It's MORNING EDITION from NPR News. Renee Montagne is away. I'm Steve Inskeep. Good morning.

We're approaching that time in the holiday season when almost all business slows down and stops. That creates a little bit of urgency for the United States Senate to try to get something done now. Senators worked, over the weekend, on health care, and so did the president who is pushing health care as the centerpiece of his agenda.

NPR's Andrea Seabrook reports.

ANDREA SEABROOK: To quote President Obama it wasn't a negotiation. It was a pep talk. That's what he said about his own closed door session with Senate Democrats yesterday. By all accounts, it was a speech that didn't deal with specifics, but tried to get everyone focused on the big picture - the historic import of reshaping the country's health care system. North Dakota Democrat Kent Conrad called it a powerful speech.

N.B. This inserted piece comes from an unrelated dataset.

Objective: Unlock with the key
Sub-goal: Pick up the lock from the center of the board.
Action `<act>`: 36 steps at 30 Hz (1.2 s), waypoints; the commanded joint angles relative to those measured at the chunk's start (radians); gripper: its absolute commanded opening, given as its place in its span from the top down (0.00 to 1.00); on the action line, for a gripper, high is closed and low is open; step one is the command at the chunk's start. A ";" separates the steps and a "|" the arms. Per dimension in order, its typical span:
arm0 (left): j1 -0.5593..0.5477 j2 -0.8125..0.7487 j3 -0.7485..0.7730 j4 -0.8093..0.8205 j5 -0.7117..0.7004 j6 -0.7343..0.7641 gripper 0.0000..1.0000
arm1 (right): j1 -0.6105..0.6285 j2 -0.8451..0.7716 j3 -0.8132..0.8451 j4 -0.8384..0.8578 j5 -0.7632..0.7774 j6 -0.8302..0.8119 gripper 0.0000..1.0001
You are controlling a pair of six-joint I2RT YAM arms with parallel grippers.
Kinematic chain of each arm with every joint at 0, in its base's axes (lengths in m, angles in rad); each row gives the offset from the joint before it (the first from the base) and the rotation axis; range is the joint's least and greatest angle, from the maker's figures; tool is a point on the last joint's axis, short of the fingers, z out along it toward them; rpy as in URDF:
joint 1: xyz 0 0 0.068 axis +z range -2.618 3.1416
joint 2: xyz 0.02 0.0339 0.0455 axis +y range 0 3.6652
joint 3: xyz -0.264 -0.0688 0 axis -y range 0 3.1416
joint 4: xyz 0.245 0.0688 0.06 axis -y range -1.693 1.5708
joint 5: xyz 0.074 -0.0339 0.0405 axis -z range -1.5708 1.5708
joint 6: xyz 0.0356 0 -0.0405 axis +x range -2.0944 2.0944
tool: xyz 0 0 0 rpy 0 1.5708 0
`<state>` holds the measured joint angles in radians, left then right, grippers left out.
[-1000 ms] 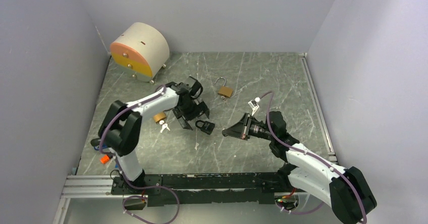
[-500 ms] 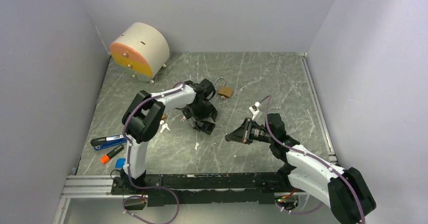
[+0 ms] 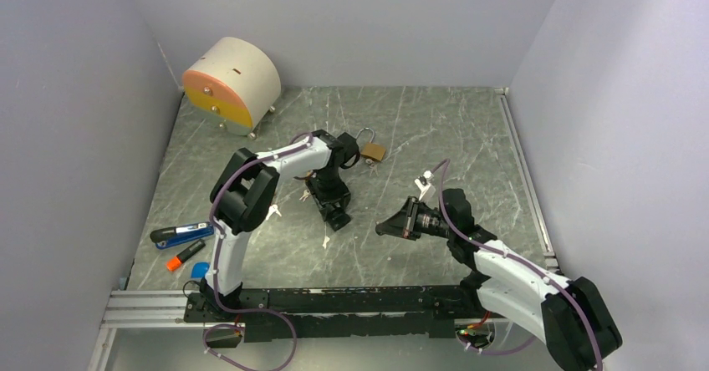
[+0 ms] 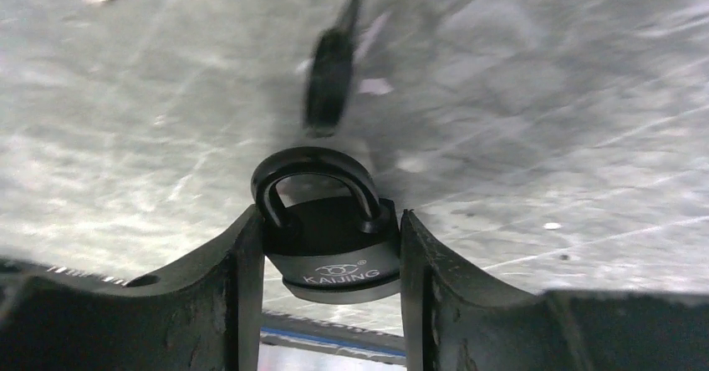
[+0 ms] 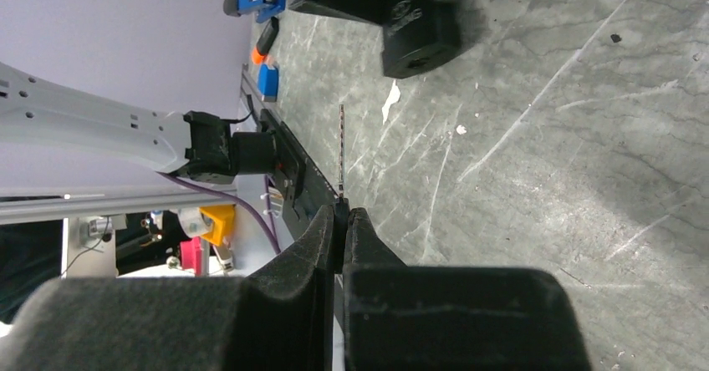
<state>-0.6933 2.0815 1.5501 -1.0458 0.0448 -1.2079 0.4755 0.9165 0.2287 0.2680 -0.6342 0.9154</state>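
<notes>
The black padlock (image 4: 330,258) has a smooth, matt dark body with pale printed lettering and a glossy black shackle. The fingers (image 4: 221,304) of the left gripper (image 4: 328,221) look like matt black plastic, scuffed and dusty along the edges. The key (image 5: 341,149) is thin bare metal with a dull shine. The table (image 3: 435,120) has a grey, marbled, stone-look top, smooth with a faint sheen and pale scratches. The second padlock (image 3: 374,151) is brass-coloured metal with a silvery shackle. The arm shells (image 3: 280,160) are glossy white plastic.
</notes>
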 commanded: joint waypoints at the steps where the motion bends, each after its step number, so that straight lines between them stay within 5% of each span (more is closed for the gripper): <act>1: -0.019 -0.034 0.073 -0.273 -0.095 0.073 0.97 | -0.003 0.023 -0.005 0.027 0.011 -0.030 1.00; 10: -0.031 -0.088 0.101 -0.557 -0.209 0.137 0.97 | -0.003 0.098 0.005 0.040 -0.025 -0.070 1.00; 20: 0.029 -0.170 0.144 -0.394 0.312 0.337 0.97 | 0.118 0.104 0.011 0.290 -0.145 0.045 1.00; 36: 0.064 -0.244 0.068 -0.293 0.457 0.293 0.97 | 0.198 0.146 0.077 0.345 -0.140 0.035 1.00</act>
<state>-0.6304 1.9163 1.6295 -1.3468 0.4278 -0.9020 0.6693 1.0416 0.2424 0.5514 -0.7662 0.9630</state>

Senator KENT CONRAD (Democrat, North Dakota): Very easy to lose sight of, or at least not be thinking of the larger importance of what's going on here. And this affects millions of people's lives. This is a big deal.

SEABROOK: Montana's Max Baucus said the president also reminded Democrats that those who vote for this legislation could be rewarded for their work, and not just in the coming election year.

Senator MAX BAUCUS (Democrat, Montana): Rewarded in 10 - and in 10 years and 20 years, 30 and 40. It's the most important social legislation since Social Security.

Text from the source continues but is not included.